Using the data below, return word for word every line from the one holding "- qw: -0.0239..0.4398" down to the one holding "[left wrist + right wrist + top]". Leave pictures out.
╭─ Information shown
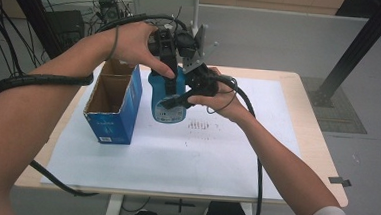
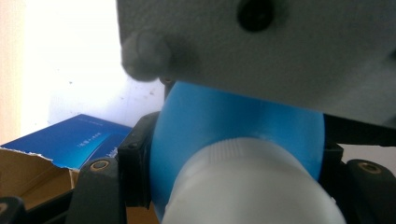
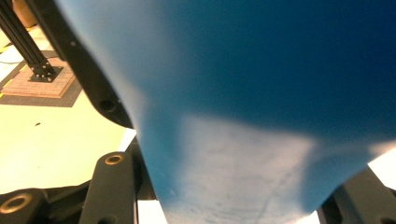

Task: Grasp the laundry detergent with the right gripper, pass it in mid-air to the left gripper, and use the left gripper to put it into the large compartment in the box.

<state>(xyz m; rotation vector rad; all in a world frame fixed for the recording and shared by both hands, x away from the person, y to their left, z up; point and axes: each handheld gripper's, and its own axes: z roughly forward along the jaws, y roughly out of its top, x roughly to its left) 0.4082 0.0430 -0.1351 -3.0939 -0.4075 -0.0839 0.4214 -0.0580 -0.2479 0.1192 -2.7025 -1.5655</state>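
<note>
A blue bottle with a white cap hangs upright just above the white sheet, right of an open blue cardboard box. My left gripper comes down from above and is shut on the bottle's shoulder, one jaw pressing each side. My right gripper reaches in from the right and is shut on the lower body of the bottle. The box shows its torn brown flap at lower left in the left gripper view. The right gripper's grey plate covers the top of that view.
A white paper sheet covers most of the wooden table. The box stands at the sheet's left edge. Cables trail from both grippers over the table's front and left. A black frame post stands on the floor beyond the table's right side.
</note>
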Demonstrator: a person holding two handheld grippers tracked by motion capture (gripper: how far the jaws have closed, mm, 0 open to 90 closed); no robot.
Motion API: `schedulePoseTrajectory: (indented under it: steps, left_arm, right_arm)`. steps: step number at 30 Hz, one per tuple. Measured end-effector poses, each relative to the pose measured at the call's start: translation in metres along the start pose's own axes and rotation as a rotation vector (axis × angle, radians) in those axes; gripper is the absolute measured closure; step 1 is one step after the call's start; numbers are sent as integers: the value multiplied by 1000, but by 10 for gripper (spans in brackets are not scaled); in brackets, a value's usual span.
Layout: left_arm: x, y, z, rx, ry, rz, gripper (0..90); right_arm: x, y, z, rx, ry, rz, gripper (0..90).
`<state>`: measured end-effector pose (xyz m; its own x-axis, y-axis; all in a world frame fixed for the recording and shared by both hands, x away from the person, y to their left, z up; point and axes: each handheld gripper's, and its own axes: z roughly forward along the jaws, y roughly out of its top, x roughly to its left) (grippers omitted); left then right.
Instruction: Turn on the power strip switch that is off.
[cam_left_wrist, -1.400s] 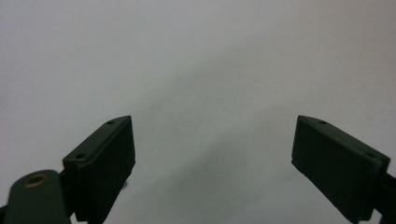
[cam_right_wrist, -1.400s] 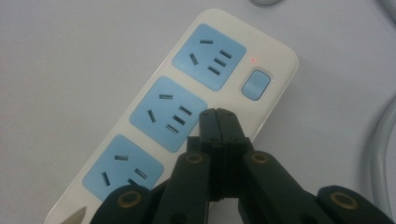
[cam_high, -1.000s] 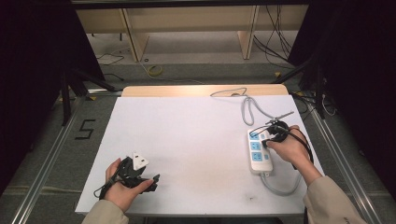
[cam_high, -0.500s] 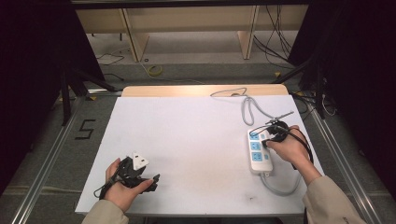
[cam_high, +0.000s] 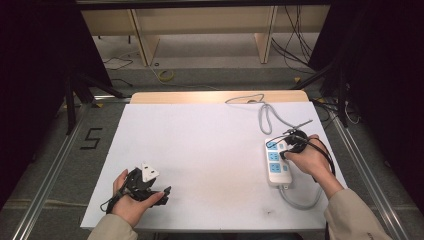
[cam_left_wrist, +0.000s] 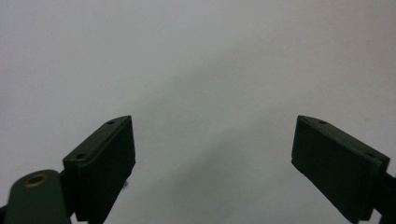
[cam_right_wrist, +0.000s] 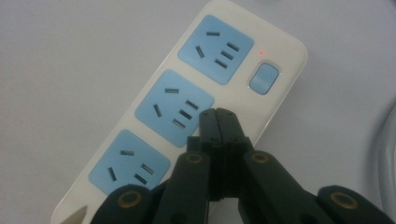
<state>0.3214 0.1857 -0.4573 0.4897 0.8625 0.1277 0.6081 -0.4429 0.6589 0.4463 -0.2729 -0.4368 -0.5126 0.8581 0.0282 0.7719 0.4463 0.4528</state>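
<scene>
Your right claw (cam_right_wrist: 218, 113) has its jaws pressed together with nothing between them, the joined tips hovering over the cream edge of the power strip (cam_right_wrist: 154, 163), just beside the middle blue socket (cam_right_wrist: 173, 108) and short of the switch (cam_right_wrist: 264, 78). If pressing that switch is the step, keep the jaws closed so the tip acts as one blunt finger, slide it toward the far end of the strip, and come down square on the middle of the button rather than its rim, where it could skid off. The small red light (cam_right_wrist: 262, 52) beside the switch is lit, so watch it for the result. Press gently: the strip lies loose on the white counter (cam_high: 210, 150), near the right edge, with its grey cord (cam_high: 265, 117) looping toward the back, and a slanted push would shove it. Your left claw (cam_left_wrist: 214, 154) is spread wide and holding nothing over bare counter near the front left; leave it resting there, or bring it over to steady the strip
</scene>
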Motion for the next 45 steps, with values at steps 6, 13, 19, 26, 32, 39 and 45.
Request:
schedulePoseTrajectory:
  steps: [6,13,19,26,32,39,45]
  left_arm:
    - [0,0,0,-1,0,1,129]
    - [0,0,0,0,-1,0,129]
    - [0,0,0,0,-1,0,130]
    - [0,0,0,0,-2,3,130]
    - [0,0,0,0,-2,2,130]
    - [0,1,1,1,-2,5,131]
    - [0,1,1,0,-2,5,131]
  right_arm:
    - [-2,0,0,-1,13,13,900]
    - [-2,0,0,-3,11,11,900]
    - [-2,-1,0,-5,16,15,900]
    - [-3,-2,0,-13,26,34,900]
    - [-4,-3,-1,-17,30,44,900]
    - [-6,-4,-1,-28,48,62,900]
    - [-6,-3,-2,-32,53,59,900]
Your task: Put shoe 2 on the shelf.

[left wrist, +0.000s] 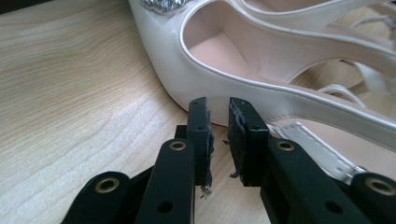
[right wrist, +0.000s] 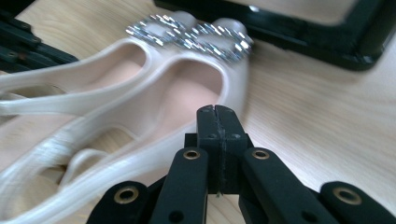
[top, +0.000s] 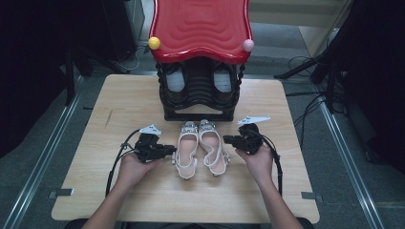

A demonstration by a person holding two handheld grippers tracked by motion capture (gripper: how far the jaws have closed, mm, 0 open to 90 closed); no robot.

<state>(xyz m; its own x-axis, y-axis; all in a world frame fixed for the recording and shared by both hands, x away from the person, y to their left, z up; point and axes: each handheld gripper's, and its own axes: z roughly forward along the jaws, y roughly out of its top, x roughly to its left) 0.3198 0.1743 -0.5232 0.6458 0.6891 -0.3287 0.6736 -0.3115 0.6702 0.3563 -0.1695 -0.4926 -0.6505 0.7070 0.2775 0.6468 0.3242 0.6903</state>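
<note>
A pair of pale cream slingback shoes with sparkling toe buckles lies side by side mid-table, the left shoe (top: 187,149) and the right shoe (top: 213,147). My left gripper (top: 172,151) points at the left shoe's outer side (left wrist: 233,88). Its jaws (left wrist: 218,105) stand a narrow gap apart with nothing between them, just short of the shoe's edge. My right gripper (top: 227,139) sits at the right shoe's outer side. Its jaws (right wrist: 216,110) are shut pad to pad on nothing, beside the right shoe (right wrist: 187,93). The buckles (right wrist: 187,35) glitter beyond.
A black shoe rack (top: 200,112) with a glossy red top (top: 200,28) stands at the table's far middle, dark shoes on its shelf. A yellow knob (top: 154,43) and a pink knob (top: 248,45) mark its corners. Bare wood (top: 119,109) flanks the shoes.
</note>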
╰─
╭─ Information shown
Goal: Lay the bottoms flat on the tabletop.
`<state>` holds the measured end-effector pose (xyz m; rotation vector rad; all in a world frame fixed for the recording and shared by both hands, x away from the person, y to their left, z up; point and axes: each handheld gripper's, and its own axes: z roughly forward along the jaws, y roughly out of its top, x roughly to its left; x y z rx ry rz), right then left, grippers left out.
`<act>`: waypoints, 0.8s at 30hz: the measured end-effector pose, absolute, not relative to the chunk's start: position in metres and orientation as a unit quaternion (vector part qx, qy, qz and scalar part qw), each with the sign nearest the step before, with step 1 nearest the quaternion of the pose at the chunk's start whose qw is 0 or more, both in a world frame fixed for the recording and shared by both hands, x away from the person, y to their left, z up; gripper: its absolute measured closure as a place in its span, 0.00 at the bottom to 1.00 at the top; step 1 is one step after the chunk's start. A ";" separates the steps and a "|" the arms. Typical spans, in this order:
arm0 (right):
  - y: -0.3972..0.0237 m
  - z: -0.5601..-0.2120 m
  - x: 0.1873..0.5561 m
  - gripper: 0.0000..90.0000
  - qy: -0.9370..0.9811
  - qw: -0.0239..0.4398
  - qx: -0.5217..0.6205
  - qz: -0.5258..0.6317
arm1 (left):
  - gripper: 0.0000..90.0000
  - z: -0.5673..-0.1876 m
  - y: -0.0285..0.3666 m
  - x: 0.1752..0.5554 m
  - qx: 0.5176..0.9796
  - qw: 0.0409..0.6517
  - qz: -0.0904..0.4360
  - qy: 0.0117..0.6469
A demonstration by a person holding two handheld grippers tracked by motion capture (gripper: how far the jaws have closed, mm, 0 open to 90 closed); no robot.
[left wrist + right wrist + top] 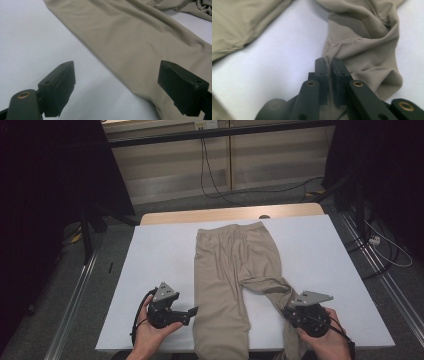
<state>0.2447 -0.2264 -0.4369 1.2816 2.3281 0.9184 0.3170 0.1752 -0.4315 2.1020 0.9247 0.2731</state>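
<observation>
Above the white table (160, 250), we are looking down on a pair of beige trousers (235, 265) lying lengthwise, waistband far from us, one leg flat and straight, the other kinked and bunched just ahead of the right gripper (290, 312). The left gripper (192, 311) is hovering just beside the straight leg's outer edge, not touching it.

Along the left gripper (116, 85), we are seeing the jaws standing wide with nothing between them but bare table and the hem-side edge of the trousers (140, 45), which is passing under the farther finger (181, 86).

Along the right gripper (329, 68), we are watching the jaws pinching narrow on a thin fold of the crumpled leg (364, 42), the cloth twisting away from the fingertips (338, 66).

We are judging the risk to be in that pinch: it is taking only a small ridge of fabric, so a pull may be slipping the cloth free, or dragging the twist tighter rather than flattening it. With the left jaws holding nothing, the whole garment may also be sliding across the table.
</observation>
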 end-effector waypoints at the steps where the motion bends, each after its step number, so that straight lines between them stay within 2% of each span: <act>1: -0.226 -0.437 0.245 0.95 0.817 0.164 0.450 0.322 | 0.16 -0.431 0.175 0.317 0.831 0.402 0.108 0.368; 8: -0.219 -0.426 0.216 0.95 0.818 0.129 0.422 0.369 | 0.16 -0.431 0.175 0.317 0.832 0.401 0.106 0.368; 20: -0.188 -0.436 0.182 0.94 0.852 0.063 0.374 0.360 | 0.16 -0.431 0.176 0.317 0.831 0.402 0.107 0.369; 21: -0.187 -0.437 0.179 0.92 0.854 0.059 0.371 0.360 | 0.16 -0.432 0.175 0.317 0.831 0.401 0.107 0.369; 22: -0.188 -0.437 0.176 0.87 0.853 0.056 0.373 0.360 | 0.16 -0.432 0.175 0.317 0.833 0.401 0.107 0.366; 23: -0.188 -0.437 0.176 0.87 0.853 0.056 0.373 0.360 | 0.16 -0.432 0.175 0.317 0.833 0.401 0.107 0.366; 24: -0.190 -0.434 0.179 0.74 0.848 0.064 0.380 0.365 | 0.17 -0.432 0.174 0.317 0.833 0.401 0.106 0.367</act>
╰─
Task answer:
  - qw: -0.0239..0.4398
  - qx: -0.5217..0.6205
  - qz: -0.5258..0.6317
arm1 (left):
  - gripper: 0.0000..90.0000
  - z: -0.5673..-0.1876 m
  - y: -0.0285..0.3666 m
  - x: 0.1752..0.5554 m
  - qx: 0.5176..0.9796
  - qw: 0.0409..0.6517
  - qz: -0.0904..0.4360
  - qy: 0.0117..0.6469
A demonstration by a person holding two handheld grippers tracked by motion capture (gripper: how far the jaws have closed, mm, 0 open to 90 closed); no robot.
[left wrist + right wrist + top] 

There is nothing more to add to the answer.